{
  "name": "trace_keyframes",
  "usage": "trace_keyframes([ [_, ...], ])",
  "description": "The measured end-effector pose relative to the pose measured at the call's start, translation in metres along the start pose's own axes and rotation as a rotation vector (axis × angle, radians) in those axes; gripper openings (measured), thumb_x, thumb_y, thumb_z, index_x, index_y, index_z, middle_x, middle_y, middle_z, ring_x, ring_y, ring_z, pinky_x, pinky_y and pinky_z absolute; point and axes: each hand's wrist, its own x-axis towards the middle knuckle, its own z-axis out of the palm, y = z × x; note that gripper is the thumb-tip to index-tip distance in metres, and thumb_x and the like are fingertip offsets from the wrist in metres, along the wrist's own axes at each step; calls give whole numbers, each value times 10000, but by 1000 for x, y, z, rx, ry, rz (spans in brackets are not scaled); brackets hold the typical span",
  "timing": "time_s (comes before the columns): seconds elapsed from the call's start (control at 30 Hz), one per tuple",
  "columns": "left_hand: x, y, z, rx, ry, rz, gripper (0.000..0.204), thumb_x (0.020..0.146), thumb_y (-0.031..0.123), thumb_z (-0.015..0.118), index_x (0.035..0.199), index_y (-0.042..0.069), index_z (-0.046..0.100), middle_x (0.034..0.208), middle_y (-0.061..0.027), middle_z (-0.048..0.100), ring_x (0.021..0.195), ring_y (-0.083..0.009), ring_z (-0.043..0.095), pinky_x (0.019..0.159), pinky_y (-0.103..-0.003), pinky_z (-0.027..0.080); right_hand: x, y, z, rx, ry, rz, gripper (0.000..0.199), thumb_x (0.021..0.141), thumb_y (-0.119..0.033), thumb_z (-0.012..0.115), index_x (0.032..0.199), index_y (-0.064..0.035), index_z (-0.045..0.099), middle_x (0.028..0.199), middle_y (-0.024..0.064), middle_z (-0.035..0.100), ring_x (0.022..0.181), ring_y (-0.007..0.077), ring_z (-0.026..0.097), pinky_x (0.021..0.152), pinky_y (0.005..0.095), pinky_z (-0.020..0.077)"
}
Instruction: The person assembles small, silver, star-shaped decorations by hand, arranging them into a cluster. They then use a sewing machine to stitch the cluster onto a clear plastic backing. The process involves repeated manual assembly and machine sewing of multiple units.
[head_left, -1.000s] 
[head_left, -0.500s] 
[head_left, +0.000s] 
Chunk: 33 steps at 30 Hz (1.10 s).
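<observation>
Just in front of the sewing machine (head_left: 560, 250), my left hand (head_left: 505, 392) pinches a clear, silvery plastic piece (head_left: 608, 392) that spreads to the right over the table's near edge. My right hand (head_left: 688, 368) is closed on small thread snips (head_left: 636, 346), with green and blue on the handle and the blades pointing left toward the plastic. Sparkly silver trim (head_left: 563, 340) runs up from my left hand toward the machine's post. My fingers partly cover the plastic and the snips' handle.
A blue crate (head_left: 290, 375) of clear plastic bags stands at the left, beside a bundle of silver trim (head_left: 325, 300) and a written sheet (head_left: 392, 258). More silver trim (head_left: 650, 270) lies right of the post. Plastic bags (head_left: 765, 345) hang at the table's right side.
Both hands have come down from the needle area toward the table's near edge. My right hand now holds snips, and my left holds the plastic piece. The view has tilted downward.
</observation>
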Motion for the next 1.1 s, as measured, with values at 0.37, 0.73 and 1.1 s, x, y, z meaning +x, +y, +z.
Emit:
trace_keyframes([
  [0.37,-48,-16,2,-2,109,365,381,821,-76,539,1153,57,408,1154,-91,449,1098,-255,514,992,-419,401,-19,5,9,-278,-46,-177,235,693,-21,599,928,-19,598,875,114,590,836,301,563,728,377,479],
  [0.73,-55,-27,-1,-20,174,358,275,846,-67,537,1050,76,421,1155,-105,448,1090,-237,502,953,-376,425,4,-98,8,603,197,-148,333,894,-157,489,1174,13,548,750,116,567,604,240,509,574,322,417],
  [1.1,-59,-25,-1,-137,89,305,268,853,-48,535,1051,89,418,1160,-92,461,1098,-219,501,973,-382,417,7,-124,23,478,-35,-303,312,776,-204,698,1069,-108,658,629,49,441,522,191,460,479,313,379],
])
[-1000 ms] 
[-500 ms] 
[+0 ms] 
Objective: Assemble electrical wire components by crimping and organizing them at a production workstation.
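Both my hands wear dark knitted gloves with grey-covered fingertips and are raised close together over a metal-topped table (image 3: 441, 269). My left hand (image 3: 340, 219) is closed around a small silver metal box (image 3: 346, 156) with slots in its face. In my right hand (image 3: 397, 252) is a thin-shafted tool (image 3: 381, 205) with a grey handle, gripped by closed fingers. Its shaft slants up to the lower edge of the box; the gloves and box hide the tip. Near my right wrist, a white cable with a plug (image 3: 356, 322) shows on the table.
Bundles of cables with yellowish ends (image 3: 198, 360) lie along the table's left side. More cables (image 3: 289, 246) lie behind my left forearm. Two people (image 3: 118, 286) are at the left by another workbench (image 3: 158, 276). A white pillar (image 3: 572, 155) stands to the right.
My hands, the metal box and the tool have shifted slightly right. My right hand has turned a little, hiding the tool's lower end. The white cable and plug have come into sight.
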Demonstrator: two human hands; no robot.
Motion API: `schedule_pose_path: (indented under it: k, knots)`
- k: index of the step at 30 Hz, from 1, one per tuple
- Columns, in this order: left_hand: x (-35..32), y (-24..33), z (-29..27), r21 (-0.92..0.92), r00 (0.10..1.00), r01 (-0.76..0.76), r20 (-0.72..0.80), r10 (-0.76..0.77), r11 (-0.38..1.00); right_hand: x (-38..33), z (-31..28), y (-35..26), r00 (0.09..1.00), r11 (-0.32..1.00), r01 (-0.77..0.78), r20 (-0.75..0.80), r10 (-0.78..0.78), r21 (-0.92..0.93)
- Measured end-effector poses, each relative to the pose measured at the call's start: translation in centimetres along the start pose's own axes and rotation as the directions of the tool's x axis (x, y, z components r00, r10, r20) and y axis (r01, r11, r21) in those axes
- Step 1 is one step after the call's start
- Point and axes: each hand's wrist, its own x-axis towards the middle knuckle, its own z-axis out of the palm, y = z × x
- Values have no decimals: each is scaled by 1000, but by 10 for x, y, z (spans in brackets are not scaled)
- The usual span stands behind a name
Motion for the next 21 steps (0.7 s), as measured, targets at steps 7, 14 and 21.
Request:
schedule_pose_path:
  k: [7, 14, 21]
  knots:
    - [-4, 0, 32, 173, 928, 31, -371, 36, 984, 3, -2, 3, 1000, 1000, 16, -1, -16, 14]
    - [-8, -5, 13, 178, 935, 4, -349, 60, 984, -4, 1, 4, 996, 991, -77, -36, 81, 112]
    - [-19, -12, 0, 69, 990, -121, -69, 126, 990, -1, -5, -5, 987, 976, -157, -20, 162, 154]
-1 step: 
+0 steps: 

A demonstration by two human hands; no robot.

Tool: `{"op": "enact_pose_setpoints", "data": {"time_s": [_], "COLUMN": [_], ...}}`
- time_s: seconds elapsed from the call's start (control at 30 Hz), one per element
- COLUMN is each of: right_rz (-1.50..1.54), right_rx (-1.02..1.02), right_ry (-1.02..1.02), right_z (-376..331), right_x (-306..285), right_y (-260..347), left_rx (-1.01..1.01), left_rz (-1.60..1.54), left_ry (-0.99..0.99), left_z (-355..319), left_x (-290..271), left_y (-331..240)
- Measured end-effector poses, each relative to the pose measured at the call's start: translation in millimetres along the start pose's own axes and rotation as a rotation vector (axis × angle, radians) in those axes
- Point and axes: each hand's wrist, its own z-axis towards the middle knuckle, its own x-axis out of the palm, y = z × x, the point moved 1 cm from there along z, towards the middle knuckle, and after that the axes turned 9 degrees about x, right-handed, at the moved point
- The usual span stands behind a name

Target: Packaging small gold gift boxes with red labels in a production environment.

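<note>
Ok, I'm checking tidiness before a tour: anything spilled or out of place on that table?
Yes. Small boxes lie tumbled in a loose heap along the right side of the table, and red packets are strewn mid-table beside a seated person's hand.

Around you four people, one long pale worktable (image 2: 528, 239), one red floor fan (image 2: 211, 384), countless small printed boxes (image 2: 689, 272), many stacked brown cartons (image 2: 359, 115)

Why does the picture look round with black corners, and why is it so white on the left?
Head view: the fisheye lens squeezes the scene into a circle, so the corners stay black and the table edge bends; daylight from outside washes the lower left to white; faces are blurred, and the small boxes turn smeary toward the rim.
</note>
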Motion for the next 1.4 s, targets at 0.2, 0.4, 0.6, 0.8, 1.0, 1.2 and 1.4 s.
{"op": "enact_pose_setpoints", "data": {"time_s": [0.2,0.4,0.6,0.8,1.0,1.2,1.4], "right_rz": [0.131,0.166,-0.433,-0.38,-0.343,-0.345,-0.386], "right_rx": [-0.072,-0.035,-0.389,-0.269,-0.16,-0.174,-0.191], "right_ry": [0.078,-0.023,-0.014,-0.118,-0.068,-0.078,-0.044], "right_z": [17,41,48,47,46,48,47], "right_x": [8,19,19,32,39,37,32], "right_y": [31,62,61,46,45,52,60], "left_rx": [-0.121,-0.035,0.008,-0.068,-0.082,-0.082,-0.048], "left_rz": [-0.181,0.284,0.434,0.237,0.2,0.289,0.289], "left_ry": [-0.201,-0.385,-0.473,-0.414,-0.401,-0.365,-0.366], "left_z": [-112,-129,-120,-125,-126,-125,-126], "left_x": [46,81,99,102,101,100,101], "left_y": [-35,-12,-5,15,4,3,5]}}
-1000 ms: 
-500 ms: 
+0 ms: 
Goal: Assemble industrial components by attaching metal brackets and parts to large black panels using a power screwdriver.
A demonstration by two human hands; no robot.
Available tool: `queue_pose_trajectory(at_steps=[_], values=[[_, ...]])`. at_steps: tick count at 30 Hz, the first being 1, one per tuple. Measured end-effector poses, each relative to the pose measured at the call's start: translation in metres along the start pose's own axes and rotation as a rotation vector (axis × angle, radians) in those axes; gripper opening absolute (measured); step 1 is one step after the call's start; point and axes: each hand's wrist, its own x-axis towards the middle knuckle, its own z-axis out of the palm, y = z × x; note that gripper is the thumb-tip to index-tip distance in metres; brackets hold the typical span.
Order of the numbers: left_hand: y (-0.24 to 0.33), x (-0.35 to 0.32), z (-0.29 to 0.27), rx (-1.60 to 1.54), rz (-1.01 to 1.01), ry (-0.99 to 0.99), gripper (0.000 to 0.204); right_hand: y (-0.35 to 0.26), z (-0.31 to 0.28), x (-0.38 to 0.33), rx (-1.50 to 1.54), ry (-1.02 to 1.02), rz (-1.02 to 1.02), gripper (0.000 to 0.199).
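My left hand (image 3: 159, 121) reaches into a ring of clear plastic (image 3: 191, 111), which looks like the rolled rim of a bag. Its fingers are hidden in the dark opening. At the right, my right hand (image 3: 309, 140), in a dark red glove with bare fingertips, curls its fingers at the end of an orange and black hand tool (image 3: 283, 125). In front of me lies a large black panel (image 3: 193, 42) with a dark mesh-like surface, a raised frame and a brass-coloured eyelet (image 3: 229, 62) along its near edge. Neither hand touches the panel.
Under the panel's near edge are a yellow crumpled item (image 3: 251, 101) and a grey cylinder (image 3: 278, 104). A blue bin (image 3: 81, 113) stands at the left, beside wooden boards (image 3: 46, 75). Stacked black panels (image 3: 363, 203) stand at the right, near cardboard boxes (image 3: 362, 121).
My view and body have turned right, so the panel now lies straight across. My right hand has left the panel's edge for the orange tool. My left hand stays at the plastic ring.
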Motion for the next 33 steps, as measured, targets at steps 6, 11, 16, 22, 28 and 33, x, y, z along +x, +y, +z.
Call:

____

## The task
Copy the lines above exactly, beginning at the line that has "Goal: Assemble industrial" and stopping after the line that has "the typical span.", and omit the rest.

## Answer space
Goal: Assemble industrial components by attaching metal brackets and parts to large black panels using a power screwdriver.
A demonstration by two human hands; no robot.
Available tool: `queue_pose_trajectory(at_steps=[_], values=[[_, ...]])`. at_steps: tick count at 30 Hz, the first being 1, one per tuple. Measured end-effector poses, each relative to the pose measured at the call's start: translation in metres along the start pose's own axes and rotation as a rotation vector (axis × angle, radians) in those axes; gripper opening absolute (measured); step 1 is one step after the call's start; point and axes: each hand's wrist, its own x-axis towards the middle knuckle, its own z-axis out of the palm, y = z × x; note that gripper is the thumb-tip to index-tip distance in metres; brackets hold the typical span.

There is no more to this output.